The Industry is at a Crossroads
Clinical trials are the engine of medical advancement. But today, they are slower, riskier, and more expensive than ever. Sponsors, CROs, and site managers are under pressure to improve timelines, reduce costs, and increase predictability—without sacrificing data integrity or regulatory alignment.
And yet, the numbers highlight the challenges:
- Site performance can vary by up to 50%, impacting trial quality and consistency
- Poor site selection can increase costs by 20% or more
- Over 50% of Phase III trials fail, and 57% of those failures are due to ineffective design, not necessarily poor science
These are not surface-level inefficiencies—they’re root-cause obstacles to innovation.
The AI Hype vs.
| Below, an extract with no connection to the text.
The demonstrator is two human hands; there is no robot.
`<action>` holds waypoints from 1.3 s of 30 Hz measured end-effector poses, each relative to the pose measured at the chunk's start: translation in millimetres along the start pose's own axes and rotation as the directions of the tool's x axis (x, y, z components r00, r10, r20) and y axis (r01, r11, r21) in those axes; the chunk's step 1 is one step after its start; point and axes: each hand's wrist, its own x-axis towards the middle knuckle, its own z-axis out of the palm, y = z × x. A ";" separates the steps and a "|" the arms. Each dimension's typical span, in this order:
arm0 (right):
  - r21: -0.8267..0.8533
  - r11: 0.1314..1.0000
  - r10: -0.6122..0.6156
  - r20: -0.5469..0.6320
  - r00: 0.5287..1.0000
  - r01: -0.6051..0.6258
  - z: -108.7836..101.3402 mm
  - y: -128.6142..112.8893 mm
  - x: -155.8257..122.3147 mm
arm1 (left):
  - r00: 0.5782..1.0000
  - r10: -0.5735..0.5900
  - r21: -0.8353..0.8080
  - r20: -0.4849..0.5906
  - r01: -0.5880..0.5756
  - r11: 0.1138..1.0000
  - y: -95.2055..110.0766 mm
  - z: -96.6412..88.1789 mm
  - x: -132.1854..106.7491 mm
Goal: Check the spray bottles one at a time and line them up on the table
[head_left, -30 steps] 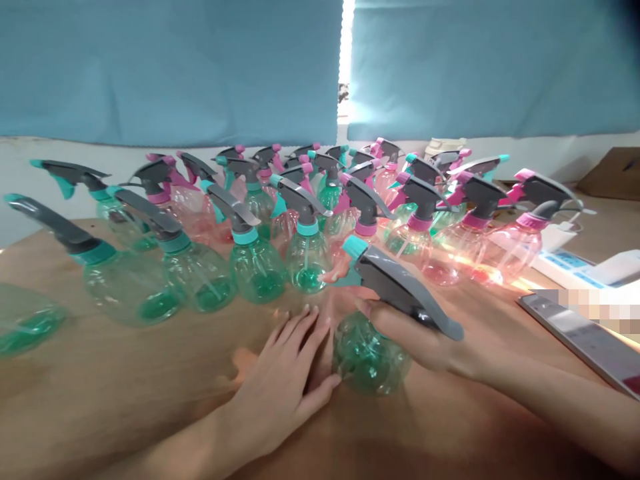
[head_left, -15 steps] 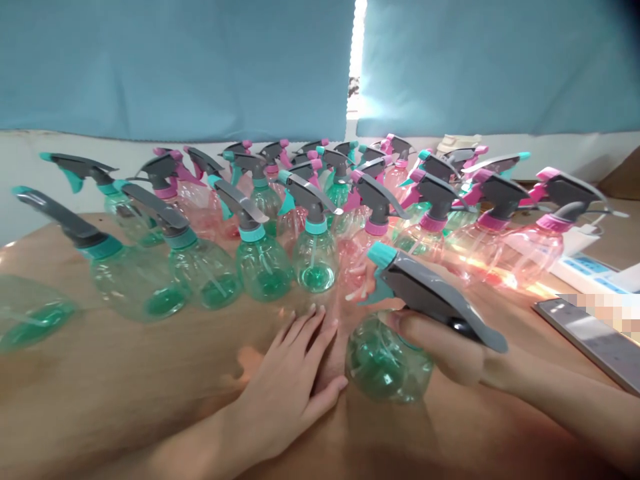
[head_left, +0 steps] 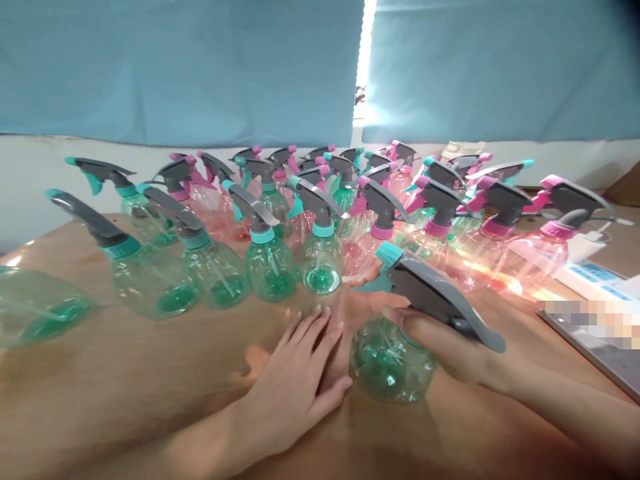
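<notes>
My right hand (head_left: 445,340) grips a green spray bottle (head_left: 387,363) by its neck, under the grey spray head with a teal nozzle. The bottle is tilted, and its nozzle points away to the left. Some fingers reach round near the teal trigger, partly hidden behind the head. Flat on the table (head_left: 125,400) lies my left hand (head_left: 295,380), fingers stretched out, just left of that bottle and holding nothing. Beyond its fingertips stands a clear green spray bottle (head_left: 321,263) with a teal collar.
Several green and pink spray bottles stand in rows behind, such as a pink one (head_left: 543,250) at right. A green bottle (head_left: 40,310) is cut off at the left edge. A phone-like slab (head_left: 590,350) and a white power strip (head_left: 600,277) lie right. Blue curtains (head_left: 175,67) hang behind.
The view has shifted slightly, so the standing bottles appear a little farther right. Fingers of my right hand by the trigger have changed position. My left hand stays flat.
</notes>
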 end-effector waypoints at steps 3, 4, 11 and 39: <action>0.113 0.993 0.023 -0.009 1.000 -0.022 2.7 -9.6 5.2 | 1.000 -0.002 -0.011 -0.008 0.002 1.000 0.4 1.2 1.3; 0.141 0.990 0.029 0.000 1.000 -0.028 3.6 -11.5 6.6 | 1.000 -0.003 -0.014 -0.008 0.003 1.000 0.6 1.6 1.8; 0.170 0.985 0.023 0.082 0.996 -0.037 2.6 -3.2 7.6 | 1.000 -0.011 -0.026 0.011 0.011 1.000 1.9 1.0 3.6; 0.181 0.983 -0.024 0.090 0.996 0.007 0.7 -15.2 12.6 | 1.000 -0.008 -0.048 0.019 0.009 0.999 2.8 -3.7 4.7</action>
AI That Helps
In a landscape filled with AI hype, our approach is grounded in practicality. AI should solve real-world problems, not just serve as a marketing tagline. Mednet is taking a different route: one rooted in pragmatism, purpose, and client outcomes.
That’s why Mednet’s AI roadmap is focused on two critical areas: improving site analytics and streamlining study design through intelligent automation. We’ve created a dedicated AI taskforce, led by VP of Product Bill Mogg, to pursue a clear mission:
Build AI that solves real-world clinical trial challenges, without adding noise or complexity.
Our roadmap is strategic and iterative, starting with what matters most to sponsors and study teams today—and evolving as we learn. While we advance these initiatives, we remain committed to respecting client privacy and honoring preferences around data usage—ensuring no data is leveraged without proper consent or alignment with individual organizational policies.
The Path Forward: Three Strategic Pillars
1. AI-Driven Site Forecasting (in development)
One of the biggest challenges in clinical trials is evaluating site performance beyond anecdotal experience. With Mednet’s AI-driven Site Analytics, sponsors and CROs will gain deeper insights into site efficiency and quality. This initiative leverages AI frameworks to analyze key metrics such as:
Data lag: How quickly sites enter and update trial data
Query resolution speed: How efficiently issues are addressed
Enrollment pace: The rate at which participants are recruited
Data quality: Measured by patterns in data modifications
Monitoring effort: The cost and time required for oversight
What started as “Site Analytics” has evolved into something more powerful – evidence-based decisions. By tapping into study metadata and performance benchmarks, our platform will help users:
- Visualize site metrics (e.g., data lag, query resolution, enrollment speed)
- Forecast future site performance trends
- Flag potential risks early
- Make evidence-based site selection and monitoring decisions
This isn’t just a dashboard—it’s a learning model that will grow smarter with every study.
2. AI for Study Build & Business Logic (in development)
Mednet’s second AI initiative designed to assist study designers in streamlining their workflows. Additional information coming soon.
3. Adherence to Regulatory & Ethical Standards
While no formal regulations have been finalized, Mednet is committed to aligning with future guidance as it emerges. Transparency, auditability, and model explainability remain core principles in every tool we design, ensuring we’re prepared to meet evolving standards while delivering real-world value to clinical teams.
Why Mednet?
Mednet isn’t new to clinical trials. We’ve spent over 20 years building scalable, secure, and user-friendly eClinical technology that adapts to the complex demands of modern research.
Now, as we bring AI into that ecosystem, we do so with:
- A focus on value over novelty
- Client input baked into development cycles
- A measured release plan that evolves with learning
We’re not rushing AI to market. We’re designing it to last—and to help our customers succeed, now and into the future.